Двадцать четыре часа спустя Людовик заговорил. Сперва то был лишь невнятный лепет; но он с чудовищным напряжением воли вцеплялся в каждое слово, не отпускал его, без устали повторял, покуда речь не стала звучать все яснее и яснее; к концу дня дар речи был с бою взят обратно. Только голос изменился: звучность, мужественность его пропали, он стал надтреснутым; медленно, осторожно, с трудом нанизывалось слово к слову.

Оливер наблюдал за поединком, глубоко взволнованный и почти ошеломленный таким мужеством. Его внимательный, испытующий взгляд был по-иному понят королем; он протянул Оливеру руку и сказал:

— Благодарю тебя, друг.

— За что? — спросил Неккер удивленно. Людовик робко погладил его по руке.

— Я знаю, я знаю, — проговорил он надломленным своим голосом, — это ты возвратил мне дар речи, брат. Сильны твои чары, но…

— Государь! — перебил его Оливер. — Не я, не я! Это бог возвратил вам голос!

— Сильны твои чары, брат, — настаивал на своем король, — но верни мне все мое тело. Смотри, разве это царственно?

Он здоровой правой рукой поднял на воздух левую и опустил ее; она упала как резиновая кишка.

Неккер прошептал с мукой в голосе:

— Молитесь богу, государь. Я ничего не в состоянии вернуть!

— Разве это царственно? — снова вопрошал Людовик, глухой ко всем доводам, и положил руку на пораженную сторону лица. Неккер в отчаянии соскользнул с кресла, упал к ногам Людовика и обнял его колени.

— Государь! Государь! — вскричал он. — Откажитесь вы от этой немыслимой, гибельной веры в меня! Я всего только человек!

— Нет, нет, нет! — простонал Людовик, и перекошенный его рот в страхе задрожал. — Не откажусь, не могу отказаться. Эта вера помогала мне до сих пор и поможет и дальше.

Оливер не решался больше противоречить, он должен был молчать, потому что всякое волнение было для короля опасно. Он медленно поднялся с колен.

— Останься, останься! — прошептал Людовик. — Кажется, моя левая нога ощутила твое прикосновение…

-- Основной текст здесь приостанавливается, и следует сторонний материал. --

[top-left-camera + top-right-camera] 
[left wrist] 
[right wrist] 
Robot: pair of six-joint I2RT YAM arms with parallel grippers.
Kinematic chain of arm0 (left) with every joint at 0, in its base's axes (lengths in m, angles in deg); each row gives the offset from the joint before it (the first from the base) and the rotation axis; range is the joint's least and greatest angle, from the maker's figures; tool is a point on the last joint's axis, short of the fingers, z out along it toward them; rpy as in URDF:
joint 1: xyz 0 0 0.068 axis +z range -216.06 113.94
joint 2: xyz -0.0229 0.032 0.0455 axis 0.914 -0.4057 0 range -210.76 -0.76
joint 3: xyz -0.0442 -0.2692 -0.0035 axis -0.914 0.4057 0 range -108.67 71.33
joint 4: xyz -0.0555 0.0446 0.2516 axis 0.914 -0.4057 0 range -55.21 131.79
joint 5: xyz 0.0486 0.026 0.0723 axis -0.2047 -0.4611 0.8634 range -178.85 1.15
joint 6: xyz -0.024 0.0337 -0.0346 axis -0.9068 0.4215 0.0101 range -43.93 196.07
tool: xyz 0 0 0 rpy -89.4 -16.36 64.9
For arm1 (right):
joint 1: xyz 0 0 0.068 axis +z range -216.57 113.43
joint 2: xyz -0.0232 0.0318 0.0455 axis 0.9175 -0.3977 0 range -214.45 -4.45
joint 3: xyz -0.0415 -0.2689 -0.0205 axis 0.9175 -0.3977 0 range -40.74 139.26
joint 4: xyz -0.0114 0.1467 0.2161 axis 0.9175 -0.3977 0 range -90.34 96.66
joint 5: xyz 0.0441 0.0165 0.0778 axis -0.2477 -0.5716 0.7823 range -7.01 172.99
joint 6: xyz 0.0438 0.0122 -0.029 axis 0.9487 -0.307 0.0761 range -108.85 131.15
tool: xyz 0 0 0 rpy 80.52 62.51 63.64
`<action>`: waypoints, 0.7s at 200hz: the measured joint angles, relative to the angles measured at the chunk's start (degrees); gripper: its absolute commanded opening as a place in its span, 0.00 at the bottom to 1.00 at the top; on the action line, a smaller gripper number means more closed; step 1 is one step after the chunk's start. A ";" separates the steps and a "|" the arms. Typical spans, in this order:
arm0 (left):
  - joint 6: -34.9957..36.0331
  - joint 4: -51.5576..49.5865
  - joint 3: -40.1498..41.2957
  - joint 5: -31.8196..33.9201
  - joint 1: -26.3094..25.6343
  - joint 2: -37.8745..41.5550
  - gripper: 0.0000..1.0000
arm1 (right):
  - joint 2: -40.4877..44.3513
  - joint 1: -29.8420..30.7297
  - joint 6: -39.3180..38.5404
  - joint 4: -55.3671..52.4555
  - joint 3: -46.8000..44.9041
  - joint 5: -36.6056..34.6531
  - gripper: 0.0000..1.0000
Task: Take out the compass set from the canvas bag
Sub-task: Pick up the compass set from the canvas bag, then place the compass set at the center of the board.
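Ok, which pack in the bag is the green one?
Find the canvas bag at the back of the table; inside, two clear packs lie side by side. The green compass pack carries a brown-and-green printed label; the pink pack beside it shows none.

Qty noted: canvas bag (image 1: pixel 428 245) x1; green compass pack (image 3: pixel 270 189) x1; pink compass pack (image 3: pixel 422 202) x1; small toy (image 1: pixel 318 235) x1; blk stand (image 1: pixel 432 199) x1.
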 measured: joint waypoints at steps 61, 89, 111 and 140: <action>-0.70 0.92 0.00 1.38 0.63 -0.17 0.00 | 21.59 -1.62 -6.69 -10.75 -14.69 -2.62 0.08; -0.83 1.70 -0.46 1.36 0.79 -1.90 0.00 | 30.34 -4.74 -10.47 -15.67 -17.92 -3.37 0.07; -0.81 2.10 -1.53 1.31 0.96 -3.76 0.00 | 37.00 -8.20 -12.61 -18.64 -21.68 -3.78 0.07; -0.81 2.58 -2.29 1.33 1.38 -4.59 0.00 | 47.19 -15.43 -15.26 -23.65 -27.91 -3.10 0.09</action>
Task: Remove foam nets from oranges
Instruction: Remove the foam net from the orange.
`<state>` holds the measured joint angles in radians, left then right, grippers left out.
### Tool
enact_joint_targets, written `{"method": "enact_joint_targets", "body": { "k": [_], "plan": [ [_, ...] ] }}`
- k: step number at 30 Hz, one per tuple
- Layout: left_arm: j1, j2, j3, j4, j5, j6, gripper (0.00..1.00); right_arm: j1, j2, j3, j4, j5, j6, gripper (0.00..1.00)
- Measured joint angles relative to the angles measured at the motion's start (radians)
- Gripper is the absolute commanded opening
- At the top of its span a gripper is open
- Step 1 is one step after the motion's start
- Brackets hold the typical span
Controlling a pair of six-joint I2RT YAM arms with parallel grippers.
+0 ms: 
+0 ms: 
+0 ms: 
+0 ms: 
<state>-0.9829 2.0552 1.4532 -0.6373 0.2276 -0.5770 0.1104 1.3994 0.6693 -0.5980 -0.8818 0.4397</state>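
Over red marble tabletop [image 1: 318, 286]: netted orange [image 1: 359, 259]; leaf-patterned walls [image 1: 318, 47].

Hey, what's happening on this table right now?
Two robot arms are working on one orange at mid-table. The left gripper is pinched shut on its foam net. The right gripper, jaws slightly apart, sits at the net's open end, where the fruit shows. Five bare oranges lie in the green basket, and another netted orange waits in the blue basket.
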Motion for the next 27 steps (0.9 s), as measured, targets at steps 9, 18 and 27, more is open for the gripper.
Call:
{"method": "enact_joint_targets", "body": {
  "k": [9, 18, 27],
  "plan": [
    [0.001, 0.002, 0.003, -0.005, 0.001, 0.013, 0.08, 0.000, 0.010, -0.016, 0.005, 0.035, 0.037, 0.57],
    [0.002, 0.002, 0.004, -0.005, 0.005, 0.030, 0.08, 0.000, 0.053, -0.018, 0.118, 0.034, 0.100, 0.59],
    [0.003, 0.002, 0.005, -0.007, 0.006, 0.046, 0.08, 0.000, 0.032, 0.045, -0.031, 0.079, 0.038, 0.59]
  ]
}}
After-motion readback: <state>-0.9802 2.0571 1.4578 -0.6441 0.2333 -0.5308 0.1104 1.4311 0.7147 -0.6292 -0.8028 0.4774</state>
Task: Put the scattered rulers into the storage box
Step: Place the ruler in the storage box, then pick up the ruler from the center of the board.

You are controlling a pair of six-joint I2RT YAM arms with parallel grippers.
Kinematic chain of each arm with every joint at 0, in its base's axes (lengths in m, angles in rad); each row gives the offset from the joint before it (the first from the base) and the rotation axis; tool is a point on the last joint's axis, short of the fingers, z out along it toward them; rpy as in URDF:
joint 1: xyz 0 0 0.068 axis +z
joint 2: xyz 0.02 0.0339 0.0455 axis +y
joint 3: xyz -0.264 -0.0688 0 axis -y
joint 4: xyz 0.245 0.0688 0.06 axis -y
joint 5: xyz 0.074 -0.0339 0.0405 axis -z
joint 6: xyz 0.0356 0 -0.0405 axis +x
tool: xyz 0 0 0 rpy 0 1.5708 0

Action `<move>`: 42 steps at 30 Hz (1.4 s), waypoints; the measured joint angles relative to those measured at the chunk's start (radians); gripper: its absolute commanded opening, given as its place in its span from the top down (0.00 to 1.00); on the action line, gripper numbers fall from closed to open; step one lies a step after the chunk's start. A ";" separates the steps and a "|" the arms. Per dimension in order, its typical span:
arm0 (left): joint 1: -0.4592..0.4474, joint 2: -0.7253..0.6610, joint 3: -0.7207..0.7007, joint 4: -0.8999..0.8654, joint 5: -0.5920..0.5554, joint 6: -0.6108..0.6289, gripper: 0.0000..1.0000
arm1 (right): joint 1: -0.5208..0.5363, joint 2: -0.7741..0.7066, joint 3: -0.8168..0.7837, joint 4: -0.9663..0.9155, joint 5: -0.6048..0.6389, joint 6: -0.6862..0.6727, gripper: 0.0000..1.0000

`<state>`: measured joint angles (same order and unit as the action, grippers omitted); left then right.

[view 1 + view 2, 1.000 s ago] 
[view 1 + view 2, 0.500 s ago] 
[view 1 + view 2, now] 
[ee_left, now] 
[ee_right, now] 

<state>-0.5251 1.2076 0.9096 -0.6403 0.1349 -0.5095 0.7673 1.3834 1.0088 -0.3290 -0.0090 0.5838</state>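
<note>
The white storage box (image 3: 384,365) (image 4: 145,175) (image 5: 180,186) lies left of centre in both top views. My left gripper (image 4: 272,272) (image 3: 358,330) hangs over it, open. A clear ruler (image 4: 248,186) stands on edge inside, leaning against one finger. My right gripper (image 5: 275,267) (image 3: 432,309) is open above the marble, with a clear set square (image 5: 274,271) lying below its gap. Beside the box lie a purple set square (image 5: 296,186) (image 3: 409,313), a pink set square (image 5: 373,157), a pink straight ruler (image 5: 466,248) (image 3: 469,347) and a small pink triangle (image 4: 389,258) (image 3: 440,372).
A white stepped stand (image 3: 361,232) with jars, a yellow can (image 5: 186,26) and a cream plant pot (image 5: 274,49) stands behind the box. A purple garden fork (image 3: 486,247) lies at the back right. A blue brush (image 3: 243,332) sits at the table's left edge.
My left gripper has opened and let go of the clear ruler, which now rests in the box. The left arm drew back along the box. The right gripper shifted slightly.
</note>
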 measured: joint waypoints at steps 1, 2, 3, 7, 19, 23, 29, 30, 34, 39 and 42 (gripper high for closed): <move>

Неккер снова опустился к его ногам и стал тереть и мять омертвелое мясо. К полуночи король уже мог, хотя с трудом, шевелить пораженными членами. Он уснул с детски-счастливым вздохом. Оливер, не отходивший от него, опустил на руки пылающую голову. «За что судьба мучит этого старика так ужасно? За что она мучит его мною? — спрашивал он сам себя.

— И когда же будет конец?» Однако на другой день он стал совсем по-иному держать себя с больным. Он обращался с ним так, как тот хотел: без малейшей сентиментальности, приказывая, внушая с требовательностью мага и чернокнижника. Он поднял Людовика с постели и поставил его на ноги.

— Вы можете стоять, государь, — сказал он и отошел в сторону, Людовик стоял.

— Вы можете двигать левой рукой, государь. — Людовик слегка поднял ее.

— Вы можете ходить, государь, — сказал Неккер в третий раз и властно взял короля под руку. Людовик, хромая и опираясь на него, прошел через всю комнату. К вечеру следов паралича почти не осталось. Только левое веко осталось опущенным, да чуть-чуть скошена была левая половина лица. Король мог ходить, но прихрамывал, сутулился, как дряхлый старик, и не расставался уже с костылем. И стал еще нелюдимей, боясь в чьем-нибудь взгляде прочесть, как сильно он изменился.

В один из тихих вечеров начала мая, когда в теле больного короля снова что-то засверлило, и он почуял недоброе, — когда воздух был чересчур напоен ароматами, а соловьиные трели слишком громко ударяли в окна сурового и мрачного книгохранилища, — в этот вечер король высказал весьма необычное желание.